Using TensorFlow backend.


In [2]:
# Load dataset
print("Loading data")
data = pd.read_csv("./LocalData/ProcessedSongData.csv")
print("data loaded.")

Loading data
data loaded.


## 1. Generating Songs

In [3]:
# Method for preparing user input.
# Needs to undergo the same clean-up, and tokenization.
def basic_cleaning(sentence):
    s = sentence.lower()
    s = s.replace("\n", " \n ")
    return s

def tokenize(s):
    s_list = [w for w in s.split(' ') if w.strip() != '' or w == '\r\n']
    for i, w in enumerate(s_list):
        if w == '\r\n':
            s_list[i] = '\\r\\n'
    return s_list

# Let us clean the token list with this new information.
# The below removes anything except whitespace and alphanumeric characters.
def remove_punctuation(s):
    return re.sub('[^\w\s]', ' ', s)

# There are, to my awareness, no words with consecutive 
# three same letters in english.
def remove_extra_letters(s):
    return re.sub(r"(.)\1{2,}", r"\1"*2, s)

def clean(sentence):
    s = basic_cleaning(sentence)
    s = remove_punctuation(s)
    s = remove_extra_letters(s)
    return tokenize(s)

In [4]:
data['t_corrected'] = data['corrected'].apply(tokenize)

In [5]:
# Prep vocab
print("Creating vocab.")
text_values = data.t_corrected.values
vocab = Counter()

text_in_words = []
for song in text_values:
    vocab.update(song)
    text_in_words.extend(song)

print("Number of words total: ", len(text_in_words))
print("Unique words: ", len(vocab))

vocab_keys = sorted(list(vocab.keys()))

clean_songs = text_values

word_indices = dict((c, i) for i, c in enumerate(vocab_keys))
indices_word = dict((i, c) for i, c in enumerate(vocab_keys))

Creating vocab.
Number of words total:  15749211
Unique words:  61999


In [20]:
# Load model
MODEL_FILE = './LocalData/Final_20190530170302Type_256_256.h5'
SEQUENCE_LEN= 10
test_model = load_model(MODEL_FILE)

In [21]:
# Load Keyed Vectors
print("Loading Keyed Vectors.")
EMBEDDING_SIZE = 100
wv = KeyedVectors.load("./LocalData/song_word_vec.kv")

wv['\\r\\n'] = wv['\r\n']

Loading Keyed Vectors.


In [22]:
# Ignore this for now.
def generate_nn_data(sentence_list, next_word_list):
    x = np.zeros((len(sentence_list), SEQUENCE_LEN, EMBEDDING_SIZE), dtype=np.float32)
    y = np.zeros(len(next_word_list), dtype=np.int32)
    # Go through each sentence fragment
    for i, s in enumerate(sentence_list):
        # For each word in the sentence fragment, get the vector
        for t, w in enumerate(s):
            # If word not recognized, leave blank.
            if w in wv:
                x[i, t, :] = wv[w]
            else:
                print("Word unrecognized: ", w)
                
        # Set the appropriate y-value.
        y[i] = word_indices[next_word_list[i]]
    return x, y

The character '\\\\r\\\\n' is very often predicted as the most likely value - except in cases such as "i'm", in which case the 2-layer model usually ends in the correct way.

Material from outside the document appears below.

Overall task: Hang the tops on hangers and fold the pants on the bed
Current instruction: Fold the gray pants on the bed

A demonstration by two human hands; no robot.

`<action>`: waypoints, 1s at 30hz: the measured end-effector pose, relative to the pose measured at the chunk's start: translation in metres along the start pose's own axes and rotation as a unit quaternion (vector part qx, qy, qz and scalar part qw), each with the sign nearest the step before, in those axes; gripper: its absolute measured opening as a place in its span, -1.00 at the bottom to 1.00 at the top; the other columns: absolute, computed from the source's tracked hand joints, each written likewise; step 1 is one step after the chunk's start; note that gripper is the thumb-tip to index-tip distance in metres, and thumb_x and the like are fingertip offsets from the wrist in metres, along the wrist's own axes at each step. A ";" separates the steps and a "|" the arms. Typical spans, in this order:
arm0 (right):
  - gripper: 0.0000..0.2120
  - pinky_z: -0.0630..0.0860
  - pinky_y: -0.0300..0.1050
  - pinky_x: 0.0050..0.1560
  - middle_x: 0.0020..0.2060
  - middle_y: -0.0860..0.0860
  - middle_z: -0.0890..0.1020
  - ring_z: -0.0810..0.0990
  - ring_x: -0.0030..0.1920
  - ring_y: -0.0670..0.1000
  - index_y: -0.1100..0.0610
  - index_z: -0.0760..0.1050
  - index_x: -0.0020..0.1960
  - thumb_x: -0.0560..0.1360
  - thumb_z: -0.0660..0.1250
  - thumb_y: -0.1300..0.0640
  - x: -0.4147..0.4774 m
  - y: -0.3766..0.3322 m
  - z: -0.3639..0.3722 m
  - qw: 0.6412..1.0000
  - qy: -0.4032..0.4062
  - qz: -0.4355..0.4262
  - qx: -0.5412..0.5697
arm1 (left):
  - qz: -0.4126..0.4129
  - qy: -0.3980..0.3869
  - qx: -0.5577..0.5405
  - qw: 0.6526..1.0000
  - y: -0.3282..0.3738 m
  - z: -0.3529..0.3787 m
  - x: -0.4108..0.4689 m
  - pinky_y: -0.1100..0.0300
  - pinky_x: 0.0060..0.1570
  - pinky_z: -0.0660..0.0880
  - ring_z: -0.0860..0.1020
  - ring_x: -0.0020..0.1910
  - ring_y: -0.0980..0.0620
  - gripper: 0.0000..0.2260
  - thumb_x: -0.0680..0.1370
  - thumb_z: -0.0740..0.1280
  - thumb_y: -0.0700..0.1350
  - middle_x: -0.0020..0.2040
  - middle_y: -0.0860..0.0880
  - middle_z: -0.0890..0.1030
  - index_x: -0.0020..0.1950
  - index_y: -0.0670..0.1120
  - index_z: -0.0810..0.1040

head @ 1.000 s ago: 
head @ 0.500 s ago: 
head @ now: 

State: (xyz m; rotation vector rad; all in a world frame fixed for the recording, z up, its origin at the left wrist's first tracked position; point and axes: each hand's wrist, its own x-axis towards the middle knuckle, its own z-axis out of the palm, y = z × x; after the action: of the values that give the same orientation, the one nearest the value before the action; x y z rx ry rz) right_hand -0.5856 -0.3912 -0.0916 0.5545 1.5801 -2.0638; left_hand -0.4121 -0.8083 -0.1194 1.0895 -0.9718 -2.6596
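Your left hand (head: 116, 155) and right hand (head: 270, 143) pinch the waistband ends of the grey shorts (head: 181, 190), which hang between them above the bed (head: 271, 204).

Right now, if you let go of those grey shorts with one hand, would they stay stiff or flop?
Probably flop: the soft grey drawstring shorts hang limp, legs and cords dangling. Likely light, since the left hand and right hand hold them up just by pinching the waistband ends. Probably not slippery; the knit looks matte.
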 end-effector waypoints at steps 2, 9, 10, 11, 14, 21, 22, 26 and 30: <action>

To offset this, it might be interesting to penalize the '\\\\r\\\\n' depending on how long it was since we last saw it. Such functionality has been added below

In [88]:
# Prediction method
# Functions from keras-team/keras/blob/master/examples/lstm_text_generation.py
def sample(preds, temperature=1.0):
    # helper function to sample an index from a probability array
    preds = np.asarray(preds).astype('float64')
    preds = np.log(preds) / temperature
    exp_preds = np.exp(preds)
    preds = exp_preds / np.sum(exp_preds)
    probas = np.random.multinomial(1, preds, 1)
    return np.argmax(probas)

# Only select from the *num* highest predictions.
def sample_n(preds, n, diversity):
    
    indices = sorted(range(len(preds)), key=lambda i: preds[i])[-n:]
    index_vals = []
    word_vals = []
    for index in indices:
        index_vals.append(preds[index])
        word_vals.append(indices_word[index])
    
    index = sample(index_vals, diversity)
    
    # See output.
    if False:
        print("\nSample N.")
        print("Indices: ", indices)
        print("Index vals: ", index_vals)
        print("words: ", word_vals)
        print("Chosen: ", indices[index])
    
    return indices[index]

# Counts how many steps back since
# newline character from end of string list
def words_since_newline(s_list):
    for i in range(len(s_list)):
        if s_list[-(i+1)] == '\\r\\n':
            return i
    return len(s_list)

        
def penalize_newline(preds, words_since_newline, newline_limit, p_weight, max_1=False):
    p_i = word_indices['\\r\\n']
    p_factor = p_weight*(words_since_newline/newline_limit)
    if max_1 and p_factor > 1:
        p_factor = 1
    preds[p_i] = preds[p_i]*p_factor
    
    
# Given *seed*, predicts the next word.
def predict_word(model, seed, word_num, diversity, n_largest=-1, newline_limit = -1, p_weight=1):
    # clean up the sentence.
    if type(seed) == str:
        s = clean(seed)[-word_num:]
    else:
        s = seed
    # Give user warning if some word is not recognized.
    for i, w in enumerate(s):
        if w not in wv:
            print("WARNING: The word ", w, " is not in this vocabulary.")
    
    x_pred = np.zeros((1, SEQUENCE_LEN, EMBEDDING_SIZE), dtype=np.float32)
    for t, w in enumerate(s):
        x_pred[0, t, :] = wv[w]    
    
    preds = model.predict(x_pred, verbose=0)[0]
    
    # Penalize newline?
    if not (newline_limit < 0 or p_weight < 0):
        # print("Penalizing newline!")
        penalize_newline(preds, words_since_newline(s), newline_limit, p_weight)
    
    # Extract index of next word.
    if n_largest <= 0:
        next_index = sample(preds, diversity)
    else:
        next_index = sample_n(preds, n_largest, diversity)
    # Get that word
    next_word = indices_word[next_index]

    return next_word


# Calls sample repeatedly to create a song with *word_num* words in it, returns a string.
def write_song(model, seed, song_len, word_num, diversity, n_largest=-1, newline_limit=-1, p_weight=1):
    s = clean(seed)[-word_num:]
    song = []
    song.extend(s)
    for i in range(song_len):
        pred = predict_word(model, s, word_num, diversity, 
                            n_largest=n_largest, newline_limit=newline_limit, p_weight=p_weight)
        song.append(pred)
        s = s[1:]
        s.append(pred)
    
    return " ".join(song)

In [101]:
# Let's run some examples!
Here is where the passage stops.